> Exercise data
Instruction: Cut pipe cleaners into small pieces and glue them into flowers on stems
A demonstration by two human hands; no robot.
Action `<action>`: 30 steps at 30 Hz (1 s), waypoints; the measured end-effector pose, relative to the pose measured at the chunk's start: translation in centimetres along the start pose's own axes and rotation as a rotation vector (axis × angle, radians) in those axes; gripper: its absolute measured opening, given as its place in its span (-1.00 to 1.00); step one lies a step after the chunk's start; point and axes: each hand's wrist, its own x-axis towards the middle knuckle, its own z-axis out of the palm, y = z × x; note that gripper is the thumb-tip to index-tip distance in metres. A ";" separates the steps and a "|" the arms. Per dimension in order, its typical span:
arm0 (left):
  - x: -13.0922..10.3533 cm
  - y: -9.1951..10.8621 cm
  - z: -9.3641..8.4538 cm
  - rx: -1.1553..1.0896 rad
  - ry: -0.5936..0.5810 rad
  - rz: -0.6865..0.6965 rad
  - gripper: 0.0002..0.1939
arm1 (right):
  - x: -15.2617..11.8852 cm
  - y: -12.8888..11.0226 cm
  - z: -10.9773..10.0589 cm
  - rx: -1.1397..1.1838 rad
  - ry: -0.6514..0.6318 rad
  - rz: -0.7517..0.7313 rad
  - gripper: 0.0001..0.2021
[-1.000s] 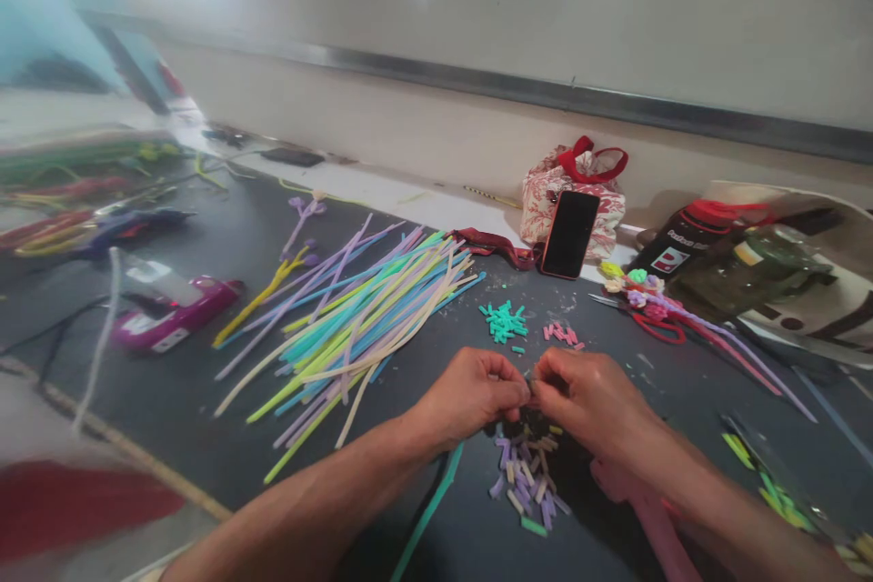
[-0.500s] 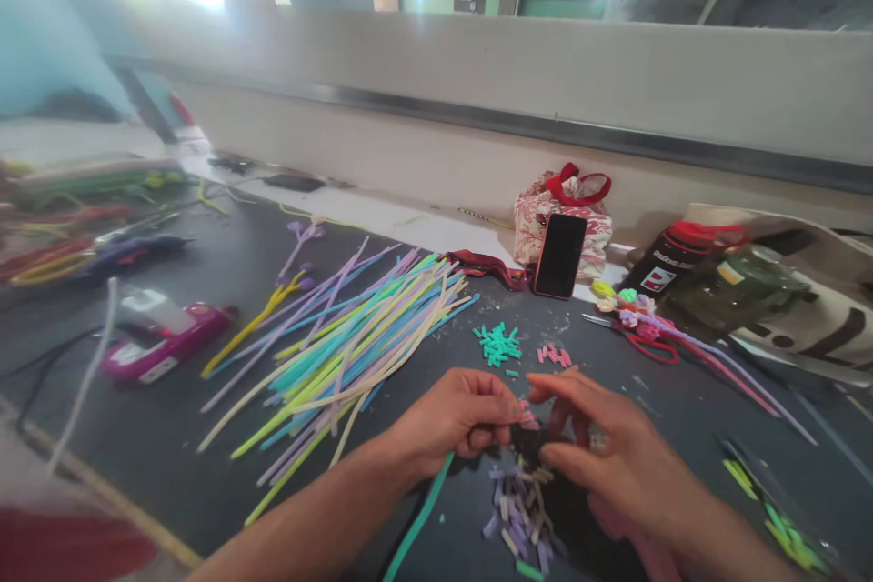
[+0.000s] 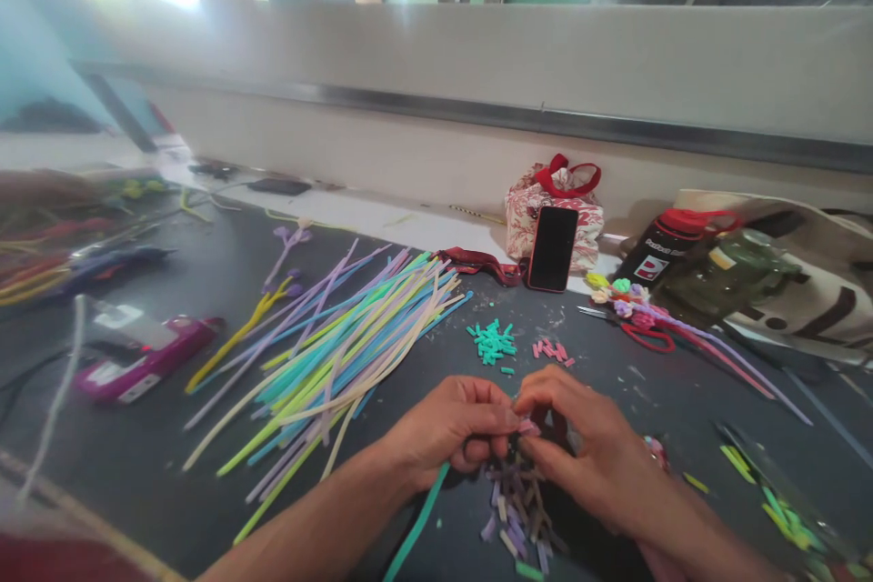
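My left hand (image 3: pixel 470 423) is closed round a long green pipe cleaner (image 3: pixel 423 518), whose tail hangs down toward the front edge. At its fingertips sits a small pink piece (image 3: pixel 526 427), which my right hand (image 3: pixel 579 441) pinches between thumb and fingers, the two hands touching. My fingers hide most of what is joined there. Under them lies a pile of short purple and cream pieces (image 3: pixel 515 509). Beyond the hands are a heap of short green pieces (image 3: pixel 491 342) and a few pink pieces (image 3: pixel 551 351).
Long pipe cleaners (image 3: pixel 341 355) in mixed colours spread across the left. A purple corded device (image 3: pixel 150 359) lies farther left. At the back stand a phone (image 3: pixel 553 248), a patterned bag (image 3: pixel 522 223) and a black bottle (image 3: pixel 651 255). Scissors (image 3: pixel 593 313) and yellow-green pieces (image 3: pixel 777 509) lie right.
My right hand has moved left and closed its fingers on the pink piece at my left fingertips. The view has shifted slightly.
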 end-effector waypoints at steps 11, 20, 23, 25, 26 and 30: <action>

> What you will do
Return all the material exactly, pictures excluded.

> Your solution
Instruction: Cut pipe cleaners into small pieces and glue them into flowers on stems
A demonstration by two human hands; no robot.
Action `<action>`: 30 steps at 30 Hz (1 s), waypoints; the measured end-effector pose, relative to the pose measured at the chunk's start: translation in centimetres along the start pose's own axes and rotation as a rotation vector (axis × angle, radians) in those axes; gripper: its absolute measured opening, given as its place in its span (-1.00 to 1.00); step one lies a step after the chunk's start; point and axes: each hand's wrist, its own x-axis towards the middle knuckle, its own z-axis out of the palm, y = z × x; note that gripper is the thumb-tip to index-tip distance in metres. A ";" separates the steps and a "|" the arms. Per dimension in order, its typical span:
arm0 (left):
  - x: -13.0922..10.3533 cm
  - y: -9.1951..10.8621 cm
  - z: -9.3641..8.4538 cm
  - rx: -1.1553..1.0896 rad
  - ry: -0.5936..0.5810 rad
  - rz: -0.6865..0.6965 rad
  - gripper: 0.0002..0.1939
arm1 (right):
  - x: -15.2617..11.8852 cm
  - y: -12.8888..11.0226 cm
  - z: -10.9773..10.0589 cm
  - rx: -1.1397..1.1838 rad
  - ry: -0.6514..0.6318 rad
  - rz: -0.7517..0.7313 rad
  - gripper: 0.0001..0.2021
[-1.000s] 
[-0.500s] 
[+0.000s] 
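My left hand (image 3: pixel 470 423) is closed round a long green pipe cleaner (image 3: pixel 423 518), whose tail hangs down toward the front edge. At its fingertips sits a small pink piece (image 3: pixel 526 427), which my right hand (image 3: pixel 579 441) pinches between thumb and fingers, the two hands touching. My fingers hide most of what is joined there. Under them lies a pile of short purple and cream pieces (image 3: pixel 515 509). Beyond the hands are a heap of short green pieces (image 3: pixel 491 342) and a few pink pieces (image 3: pixel 551 351).
Long pipe cleaners (image 3: pixel 341 355) in mixed colours spread across the left. A purple corded device (image 3: pixel 150 359) lies farther left. At the back stand a phone (image 3: pixel 553 248), a patterned bag (image 3: pixel 522 223) and a black bottle (image 3: pixel 651 255). Scissors (image 3: pixel 593 313) and yellow-green pieces (image 3: pixel 777 509) lie right.
My right hand has moved left and closed its fingers on the pink piece at my left fingertips. The view has shifted slightly.
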 end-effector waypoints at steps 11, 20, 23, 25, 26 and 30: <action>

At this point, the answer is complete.